Your reply should be made up of every line in the records below that holds the string "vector".

═══ Supplied material ═══

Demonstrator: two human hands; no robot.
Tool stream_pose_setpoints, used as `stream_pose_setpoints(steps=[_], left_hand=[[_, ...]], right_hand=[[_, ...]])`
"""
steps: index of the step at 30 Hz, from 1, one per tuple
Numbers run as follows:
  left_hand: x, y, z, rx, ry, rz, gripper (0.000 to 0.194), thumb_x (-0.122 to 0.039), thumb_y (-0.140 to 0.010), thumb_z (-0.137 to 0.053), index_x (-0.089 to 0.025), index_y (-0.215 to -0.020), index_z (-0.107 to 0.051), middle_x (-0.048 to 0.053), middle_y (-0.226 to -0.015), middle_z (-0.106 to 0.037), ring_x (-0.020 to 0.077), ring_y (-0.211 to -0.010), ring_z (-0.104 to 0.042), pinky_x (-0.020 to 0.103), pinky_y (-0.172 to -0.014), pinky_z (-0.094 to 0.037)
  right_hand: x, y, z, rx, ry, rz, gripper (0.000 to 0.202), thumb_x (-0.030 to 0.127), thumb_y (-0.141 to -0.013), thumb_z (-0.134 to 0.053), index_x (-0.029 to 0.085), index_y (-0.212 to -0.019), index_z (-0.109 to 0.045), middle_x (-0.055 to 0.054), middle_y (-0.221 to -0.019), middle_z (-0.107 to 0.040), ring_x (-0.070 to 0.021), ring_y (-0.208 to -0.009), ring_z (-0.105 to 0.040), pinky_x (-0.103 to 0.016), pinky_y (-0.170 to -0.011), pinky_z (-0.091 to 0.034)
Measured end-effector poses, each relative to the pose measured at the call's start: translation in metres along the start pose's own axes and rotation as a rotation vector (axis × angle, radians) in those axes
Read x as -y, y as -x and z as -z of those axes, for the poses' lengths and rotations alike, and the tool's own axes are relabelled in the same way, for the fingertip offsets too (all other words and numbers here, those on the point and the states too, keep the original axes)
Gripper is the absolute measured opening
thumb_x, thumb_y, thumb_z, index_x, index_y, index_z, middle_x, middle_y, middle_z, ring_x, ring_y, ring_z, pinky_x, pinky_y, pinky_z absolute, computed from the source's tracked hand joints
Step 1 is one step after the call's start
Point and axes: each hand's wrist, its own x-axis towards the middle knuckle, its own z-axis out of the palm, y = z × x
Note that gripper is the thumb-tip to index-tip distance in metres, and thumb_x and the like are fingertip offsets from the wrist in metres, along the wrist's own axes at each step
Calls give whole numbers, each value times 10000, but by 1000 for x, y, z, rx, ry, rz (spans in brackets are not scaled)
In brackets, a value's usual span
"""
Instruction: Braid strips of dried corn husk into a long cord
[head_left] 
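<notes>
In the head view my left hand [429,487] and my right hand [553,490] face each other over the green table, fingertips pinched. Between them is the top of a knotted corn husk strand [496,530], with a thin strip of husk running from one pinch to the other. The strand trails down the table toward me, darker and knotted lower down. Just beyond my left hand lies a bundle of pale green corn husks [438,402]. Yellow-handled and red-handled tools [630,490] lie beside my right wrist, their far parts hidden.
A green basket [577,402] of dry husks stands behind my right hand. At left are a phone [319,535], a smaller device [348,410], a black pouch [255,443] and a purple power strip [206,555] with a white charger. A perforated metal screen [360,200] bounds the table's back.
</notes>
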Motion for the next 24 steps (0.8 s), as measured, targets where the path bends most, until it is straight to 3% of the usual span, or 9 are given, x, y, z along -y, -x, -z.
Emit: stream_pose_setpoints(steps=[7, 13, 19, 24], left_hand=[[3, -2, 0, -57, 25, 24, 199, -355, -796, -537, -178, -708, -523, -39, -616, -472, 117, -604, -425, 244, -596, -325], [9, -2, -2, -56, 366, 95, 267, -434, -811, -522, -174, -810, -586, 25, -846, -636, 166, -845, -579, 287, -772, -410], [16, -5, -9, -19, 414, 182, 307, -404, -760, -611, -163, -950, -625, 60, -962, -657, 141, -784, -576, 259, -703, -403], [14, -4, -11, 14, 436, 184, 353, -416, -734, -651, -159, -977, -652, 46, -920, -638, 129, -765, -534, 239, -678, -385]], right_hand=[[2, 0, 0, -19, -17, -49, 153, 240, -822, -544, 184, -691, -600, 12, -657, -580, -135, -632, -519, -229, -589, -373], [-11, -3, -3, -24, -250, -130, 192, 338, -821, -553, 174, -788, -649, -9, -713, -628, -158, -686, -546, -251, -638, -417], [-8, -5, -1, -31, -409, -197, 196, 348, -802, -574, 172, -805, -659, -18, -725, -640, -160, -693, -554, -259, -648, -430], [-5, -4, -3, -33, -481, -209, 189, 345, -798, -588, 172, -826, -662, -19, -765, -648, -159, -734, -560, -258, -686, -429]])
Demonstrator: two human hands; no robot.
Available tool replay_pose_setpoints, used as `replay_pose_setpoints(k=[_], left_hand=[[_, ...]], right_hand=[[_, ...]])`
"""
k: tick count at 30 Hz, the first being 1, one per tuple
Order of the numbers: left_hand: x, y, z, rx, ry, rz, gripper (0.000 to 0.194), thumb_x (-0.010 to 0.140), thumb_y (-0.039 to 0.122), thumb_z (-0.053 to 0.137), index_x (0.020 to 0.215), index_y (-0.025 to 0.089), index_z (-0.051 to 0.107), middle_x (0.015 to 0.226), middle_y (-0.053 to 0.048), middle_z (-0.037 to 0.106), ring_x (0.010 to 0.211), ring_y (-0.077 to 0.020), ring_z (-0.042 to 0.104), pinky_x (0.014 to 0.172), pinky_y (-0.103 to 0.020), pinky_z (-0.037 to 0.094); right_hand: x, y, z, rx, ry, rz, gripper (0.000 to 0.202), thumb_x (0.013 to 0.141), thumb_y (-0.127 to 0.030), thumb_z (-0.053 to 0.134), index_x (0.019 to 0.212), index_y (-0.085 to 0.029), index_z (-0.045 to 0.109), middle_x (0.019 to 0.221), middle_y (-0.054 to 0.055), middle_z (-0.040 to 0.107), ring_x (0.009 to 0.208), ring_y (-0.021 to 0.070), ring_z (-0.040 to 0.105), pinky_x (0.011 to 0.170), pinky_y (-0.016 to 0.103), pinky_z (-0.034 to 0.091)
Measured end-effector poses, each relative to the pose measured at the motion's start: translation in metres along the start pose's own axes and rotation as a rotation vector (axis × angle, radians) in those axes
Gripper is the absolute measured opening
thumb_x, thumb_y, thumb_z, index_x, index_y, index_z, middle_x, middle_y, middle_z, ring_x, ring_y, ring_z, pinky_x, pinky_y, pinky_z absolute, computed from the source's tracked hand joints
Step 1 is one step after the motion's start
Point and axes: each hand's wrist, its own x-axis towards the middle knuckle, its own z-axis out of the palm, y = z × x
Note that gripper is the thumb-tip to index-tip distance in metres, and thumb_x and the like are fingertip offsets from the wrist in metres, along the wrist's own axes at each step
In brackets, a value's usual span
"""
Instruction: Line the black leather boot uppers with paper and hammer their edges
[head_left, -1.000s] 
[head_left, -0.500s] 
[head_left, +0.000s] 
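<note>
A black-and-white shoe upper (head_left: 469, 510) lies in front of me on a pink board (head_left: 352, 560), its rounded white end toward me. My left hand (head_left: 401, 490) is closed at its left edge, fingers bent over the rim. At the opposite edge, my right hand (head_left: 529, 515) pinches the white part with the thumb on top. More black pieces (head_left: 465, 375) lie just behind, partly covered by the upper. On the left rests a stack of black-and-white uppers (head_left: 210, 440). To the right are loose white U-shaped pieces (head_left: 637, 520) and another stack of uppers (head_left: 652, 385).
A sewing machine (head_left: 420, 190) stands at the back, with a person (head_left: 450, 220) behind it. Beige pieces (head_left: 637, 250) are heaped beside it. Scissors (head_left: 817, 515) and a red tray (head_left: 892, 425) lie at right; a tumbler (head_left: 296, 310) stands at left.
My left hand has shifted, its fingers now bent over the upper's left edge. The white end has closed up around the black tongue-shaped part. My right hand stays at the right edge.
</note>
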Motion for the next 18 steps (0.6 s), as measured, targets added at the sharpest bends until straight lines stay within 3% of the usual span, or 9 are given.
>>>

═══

- [Answer box]
Measured end-effector poses, each relative to the pose measured at the call's start: translation in metres along the start pose's own axes and rotation as a rotation vector (axis × angle, radians) in those axes
Measured end-effector poses, each relative to the pose measured at the motion's start: translation in metres along the start pose's own axes and rotation as a rotation vector (axis × angle, radians) in those axes

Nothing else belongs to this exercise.